Two weeks ago today we opened the seventh annual Afterglow Festival in Provincetown and I lost the thread with the Blague because it took every moment of my time and every atom of my energy. So again doing a bit of catch up here and I thought I might tell you a little tale of what we did. First our fundraising was down by about twenty thousand dollars oer last year which seriously impacted our abilities; however we did have quite a good turn out so we managed to break even. Friends had given us a place to stay but I have to tell you it wasn’t comfortable; and our old realtor (who found us places in Provincetown in the past) was our upstairs neighbor and started stomping around every morning at five am. By the end of the week I was a hot mess.
But the week did start out great with a fun party and a great dinner at a friend’s new restaurant which is my new favorite eatery in town. First night of shows went well. But audiences were low but in the end we did have two sold out performances which was a first. Despite the excitement in being in a new venue and the fact that many people “discovered” us for the first time in seven years, it is becoming increasingly difficult to pull this off. It is the law of diminishing returns in many ways and I think in order for us to do an eighth year it would have to be “the Afterglow to end all Afterglows” perhaps literally.
As I say I typically post about the artists each day but it was in many ways a disjointed festival. The artists used to share a spirit of community. Now they pretty much perform their own show and don’t see anybody else’s. And there is a photographer in town who always siphons off the talent to take photos of them so that he can put their images in a book and profit from them. He will schedule shoots during our shows. It’s just beyond.
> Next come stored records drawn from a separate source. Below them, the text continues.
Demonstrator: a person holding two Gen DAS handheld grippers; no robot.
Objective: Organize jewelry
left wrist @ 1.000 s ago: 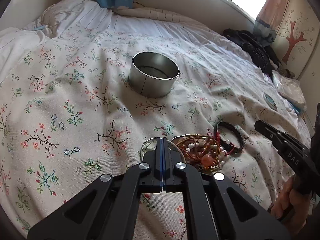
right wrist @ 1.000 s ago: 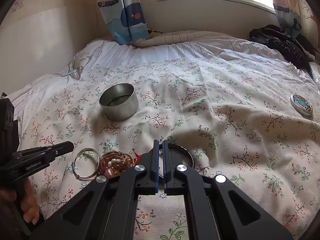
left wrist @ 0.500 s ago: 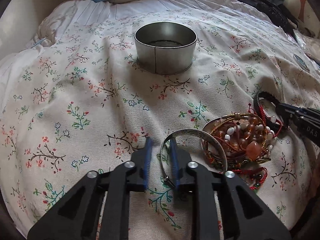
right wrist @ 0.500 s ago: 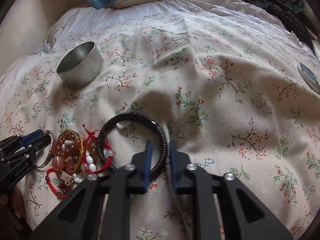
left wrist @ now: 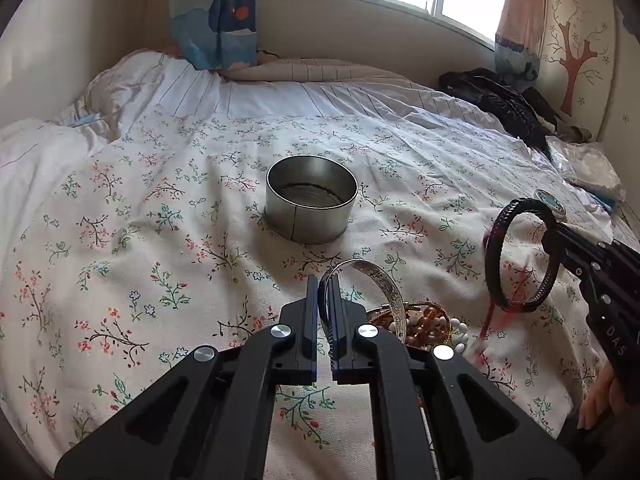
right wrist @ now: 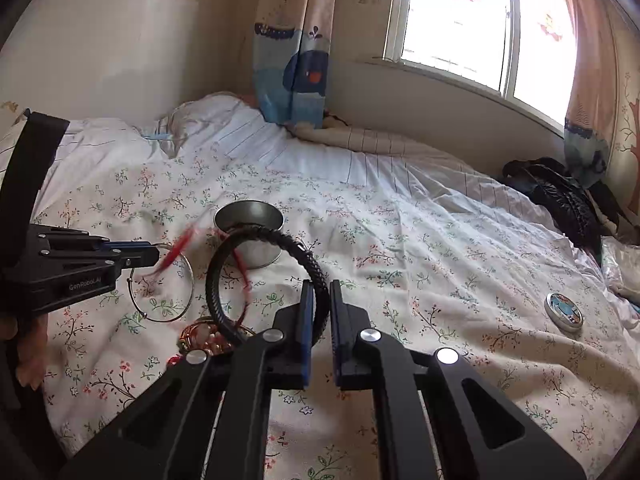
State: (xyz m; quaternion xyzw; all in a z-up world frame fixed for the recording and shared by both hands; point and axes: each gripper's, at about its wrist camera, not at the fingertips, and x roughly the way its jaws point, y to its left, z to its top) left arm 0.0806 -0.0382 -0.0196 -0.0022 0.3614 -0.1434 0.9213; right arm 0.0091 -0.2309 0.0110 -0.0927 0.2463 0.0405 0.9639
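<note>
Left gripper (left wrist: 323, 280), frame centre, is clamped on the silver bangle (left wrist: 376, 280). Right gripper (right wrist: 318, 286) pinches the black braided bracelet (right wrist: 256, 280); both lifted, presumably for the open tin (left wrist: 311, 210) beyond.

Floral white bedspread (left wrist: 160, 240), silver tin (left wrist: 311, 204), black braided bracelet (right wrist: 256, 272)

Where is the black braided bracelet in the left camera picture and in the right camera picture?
Left wrist view: black braided bracelet at right edge, lifted off the bed, pinched by the right gripper.
Right wrist view: bracelet at centre, clamped in that gripper.
Shared landmark: round metal tin on the floral bedspread.
</note>
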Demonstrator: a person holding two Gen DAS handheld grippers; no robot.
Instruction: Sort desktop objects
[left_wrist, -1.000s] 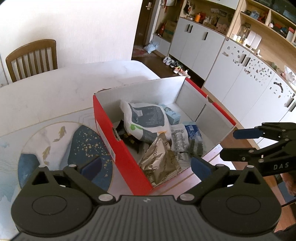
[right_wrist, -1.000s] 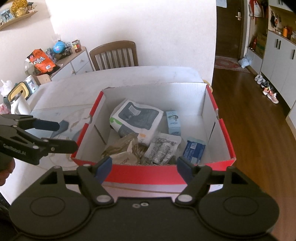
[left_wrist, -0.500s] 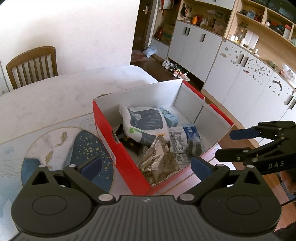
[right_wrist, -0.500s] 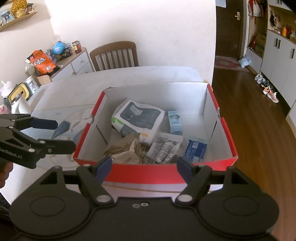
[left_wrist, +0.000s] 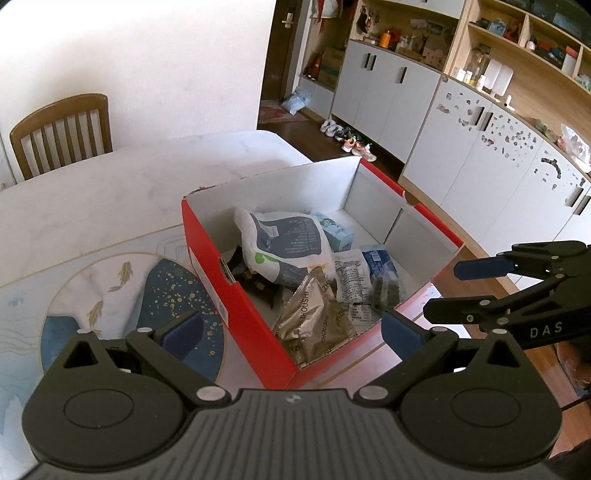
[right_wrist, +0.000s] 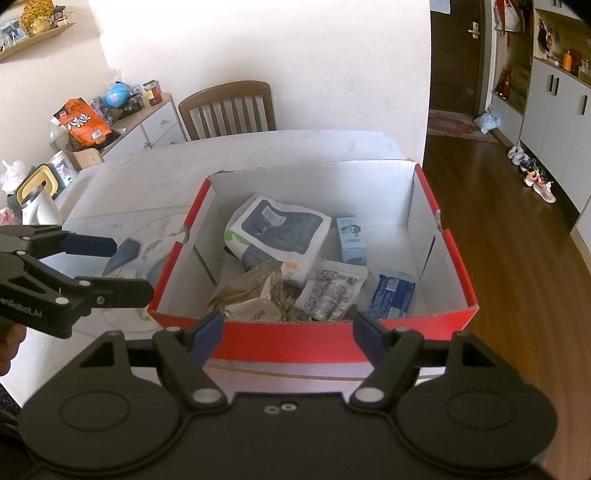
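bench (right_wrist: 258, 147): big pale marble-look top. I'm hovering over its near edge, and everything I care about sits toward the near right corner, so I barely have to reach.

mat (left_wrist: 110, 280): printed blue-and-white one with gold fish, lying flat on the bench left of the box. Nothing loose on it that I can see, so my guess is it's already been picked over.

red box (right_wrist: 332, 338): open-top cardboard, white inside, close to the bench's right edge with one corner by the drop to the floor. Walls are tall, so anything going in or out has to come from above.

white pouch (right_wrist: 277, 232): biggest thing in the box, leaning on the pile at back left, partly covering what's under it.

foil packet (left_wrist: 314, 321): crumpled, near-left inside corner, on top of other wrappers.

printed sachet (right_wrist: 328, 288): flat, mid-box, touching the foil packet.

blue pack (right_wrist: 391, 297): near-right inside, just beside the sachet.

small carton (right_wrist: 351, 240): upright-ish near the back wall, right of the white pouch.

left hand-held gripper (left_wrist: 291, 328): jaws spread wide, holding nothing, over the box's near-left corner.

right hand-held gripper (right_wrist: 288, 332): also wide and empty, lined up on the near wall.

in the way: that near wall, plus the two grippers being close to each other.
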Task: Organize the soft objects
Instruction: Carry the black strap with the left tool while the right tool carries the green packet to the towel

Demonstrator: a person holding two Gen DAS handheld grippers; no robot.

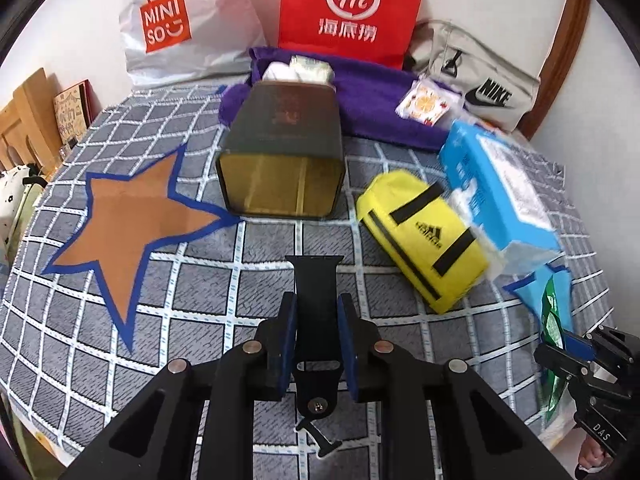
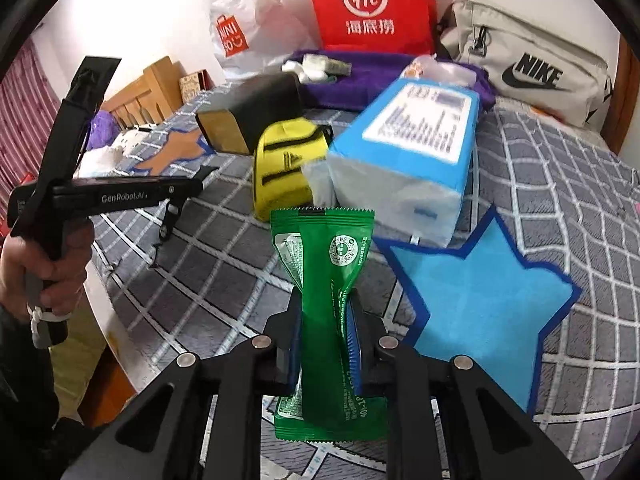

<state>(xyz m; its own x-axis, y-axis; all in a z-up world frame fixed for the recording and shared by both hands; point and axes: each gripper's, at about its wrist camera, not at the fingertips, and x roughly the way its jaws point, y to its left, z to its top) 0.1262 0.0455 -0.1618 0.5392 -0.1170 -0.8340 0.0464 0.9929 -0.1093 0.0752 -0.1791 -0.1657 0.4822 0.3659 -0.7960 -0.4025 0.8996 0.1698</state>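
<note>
One green packet (image 2: 326,312) pinched upright in right gripper (image 2: 326,344).

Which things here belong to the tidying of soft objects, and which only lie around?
Job things: green packet, held in the right gripper; blue tissue pack; yellow pouch; blue star; brown star.
Lying about: red bag, white bag, grey bag, dark box.

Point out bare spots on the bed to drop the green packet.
Free: the blue star right of the right gripper, the brown star, and bare quilt ahead of the left gripper. Crowded: around the dark box, yellow pouch, blue tissue pack and purple towel.
</note>
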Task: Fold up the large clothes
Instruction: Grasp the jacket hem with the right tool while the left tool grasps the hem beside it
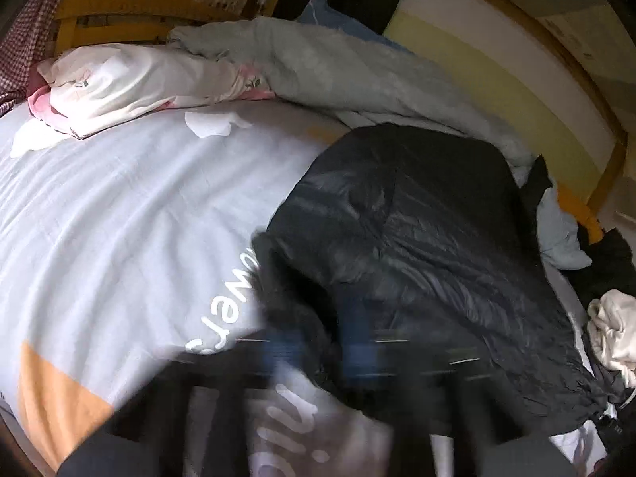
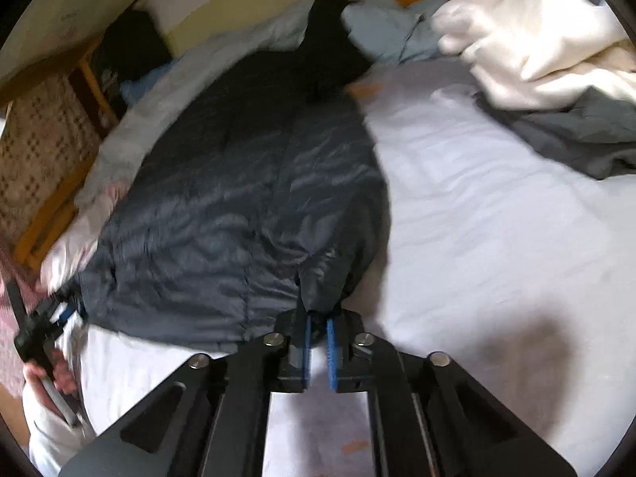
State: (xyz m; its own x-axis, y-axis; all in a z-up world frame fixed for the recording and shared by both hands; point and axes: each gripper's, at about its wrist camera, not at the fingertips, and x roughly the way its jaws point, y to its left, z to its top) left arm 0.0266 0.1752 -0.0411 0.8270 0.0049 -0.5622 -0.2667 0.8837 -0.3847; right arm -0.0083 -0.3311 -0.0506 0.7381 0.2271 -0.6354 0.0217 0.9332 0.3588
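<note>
A dark navy puffer jacket (image 2: 238, 198) lies spread on the bed's pale sheet (image 2: 477, 238). My right gripper (image 2: 320, 320) is shut on the jacket's near corner, with fabric pinched between the blue pads (image 2: 332, 353). My left gripper (image 1: 318, 349) is heavily blurred at the jacket's (image 1: 417, 238) near edge, and fabric lies between its blue fingers. In the right wrist view the left gripper (image 2: 63, 310) sits at the jacket's far left corner, held by a hand.
A grey quilt (image 1: 338, 71) and a floral pillow (image 1: 131, 83) lie along the headboard. A white garment (image 2: 536, 39) and a grey one (image 2: 576, 139) are piled at the right. A wooden bed frame (image 1: 556, 63) runs along the wall.
</note>
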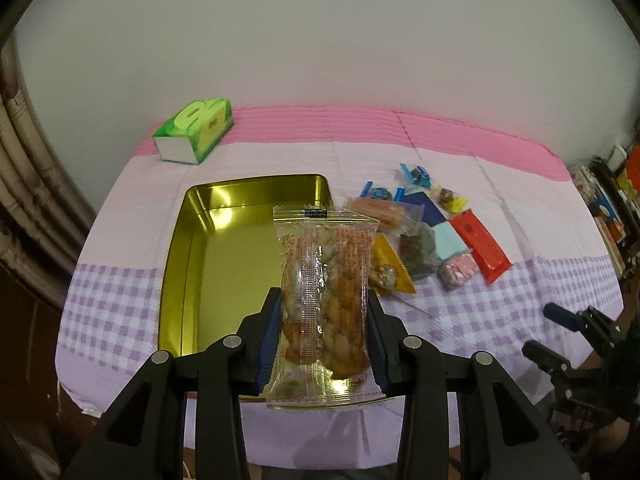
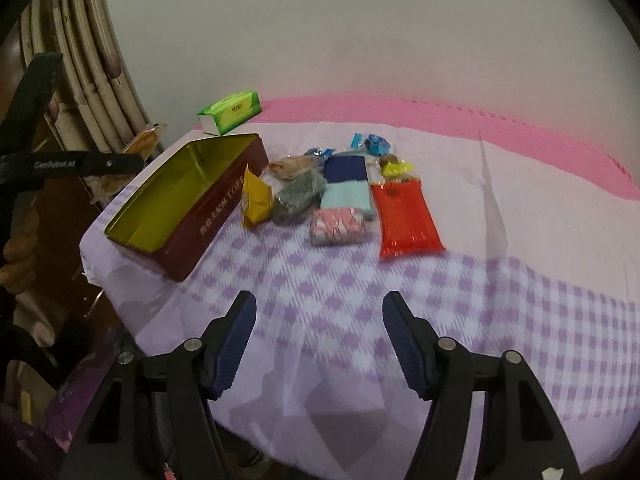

If I am to do this again, I need big funding and I need to drain the swamp so to speak. Now that we live in such a polarized society, too, the type of artists I champion seem not to exist—that is to say I have carved out sacred space for those who aren’t big-ticket sellers (like the Broadway stars who people the stage on season) but the artists seem not to feel that they aren’t as financially valuable. “I need a guarantee of X.” Okay so the fact we’re paying you and traveling you and housing you and building audience for you in a place where nobody knows you is not enough?
I often tell clients that when they hit a paradox it is time to take note and close the circle and move on. Well the fact that people are now really turned on to the festival will not be a reason for me to continue. I cannot do it without support or money. And Provincetown has more reach people in it than ever before. I will give the people of Provincetown the chance to pony up and help just as the year begins. And if they don’t bite then the festival will…the dust.